• **Dataset**:
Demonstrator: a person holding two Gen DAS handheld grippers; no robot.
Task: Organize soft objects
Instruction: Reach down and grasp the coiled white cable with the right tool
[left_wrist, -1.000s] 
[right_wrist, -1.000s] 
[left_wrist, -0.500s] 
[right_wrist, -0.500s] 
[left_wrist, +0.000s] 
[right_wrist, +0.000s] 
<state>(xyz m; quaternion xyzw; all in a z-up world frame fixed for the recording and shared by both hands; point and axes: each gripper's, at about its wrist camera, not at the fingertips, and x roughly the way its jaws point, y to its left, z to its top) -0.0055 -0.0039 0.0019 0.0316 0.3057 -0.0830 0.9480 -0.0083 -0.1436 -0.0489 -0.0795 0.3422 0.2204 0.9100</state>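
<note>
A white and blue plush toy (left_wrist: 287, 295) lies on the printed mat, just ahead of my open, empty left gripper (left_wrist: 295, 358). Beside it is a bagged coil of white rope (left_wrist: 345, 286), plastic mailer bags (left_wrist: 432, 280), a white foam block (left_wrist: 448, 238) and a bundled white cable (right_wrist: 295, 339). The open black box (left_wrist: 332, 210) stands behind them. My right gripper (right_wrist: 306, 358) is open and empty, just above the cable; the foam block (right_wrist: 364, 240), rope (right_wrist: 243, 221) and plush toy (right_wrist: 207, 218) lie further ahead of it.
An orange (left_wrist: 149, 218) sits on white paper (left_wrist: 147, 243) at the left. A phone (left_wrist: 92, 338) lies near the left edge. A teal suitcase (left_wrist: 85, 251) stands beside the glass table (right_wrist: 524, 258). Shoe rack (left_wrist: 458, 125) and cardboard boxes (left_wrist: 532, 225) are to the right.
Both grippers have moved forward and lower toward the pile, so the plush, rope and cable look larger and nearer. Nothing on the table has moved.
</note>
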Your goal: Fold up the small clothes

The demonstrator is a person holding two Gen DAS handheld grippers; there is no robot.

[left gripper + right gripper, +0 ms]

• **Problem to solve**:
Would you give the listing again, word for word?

• **Task answer**:
Demonstrator: a person holding two Gen DAS handheld grippers; no robot.
Task: Organize soft objects
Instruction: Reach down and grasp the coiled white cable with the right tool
[left_wrist, -1.000s] 
[right_wrist, -1.000s] 
[left_wrist, -0.500s] 
[right_wrist, -0.500s] 
[left_wrist, +0.000s] 
[right_wrist, +0.000s] 
<state>(xyz m; quaternion xyzw; all in a z-up world frame fixed for the recording and shared by both hands; point and axes: each gripper's, at about its wrist camera, not at the fingertips, and x roughly the way its jaws point, y to its left, z to its top) -0.0055 -0.0039 0.0019 0.0316 0.3057 -0.0830 0.9480 -0.0083 -0.1436 -0.0489 -0.0795 0.3422 0.2204 0.9100</state>
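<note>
A white and blue plush toy (left_wrist: 287, 295) lies on the printed mat, just ahead of my open, empty left gripper (left_wrist: 295, 358). Beside it is a bagged coil of white rope (left_wrist: 345, 286), plastic mailer bags (left_wrist: 432, 280), a white foam block (left_wrist: 448, 238) and a bundled white cable (right_wrist: 295, 339). The open black box (left_wrist: 332, 210) stands behind them. My right gripper (right_wrist: 306, 358) is open and empty, just above the cable; the foam block (right_wrist: 364, 240), rope (right_wrist: 243, 221) and plush toy (right_wrist: 207, 218) lie further ahead of it.
An orange (left_wrist: 149, 218) sits on white paper (left_wrist: 147, 243) at the left. A phone (left_wrist: 92, 338) lies near the left edge. A teal suitcase (left_wrist: 85, 251) stands beside the glass table (right_wrist: 524, 258). Shoe rack (left_wrist: 458, 125) and cardboard boxes (left_wrist: 532, 225) are to the right.
Both grippers have moved forward and lower toward the pile, so the plush, rope and cable look larger and nearer. Nothing on the table has moved.
</note>
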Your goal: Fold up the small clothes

The demonstrator is a person holding two Gen DAS handheld grippers; there is no robot.

[left gripper + right gripper, +0 ms]

The response to the exercise is complete.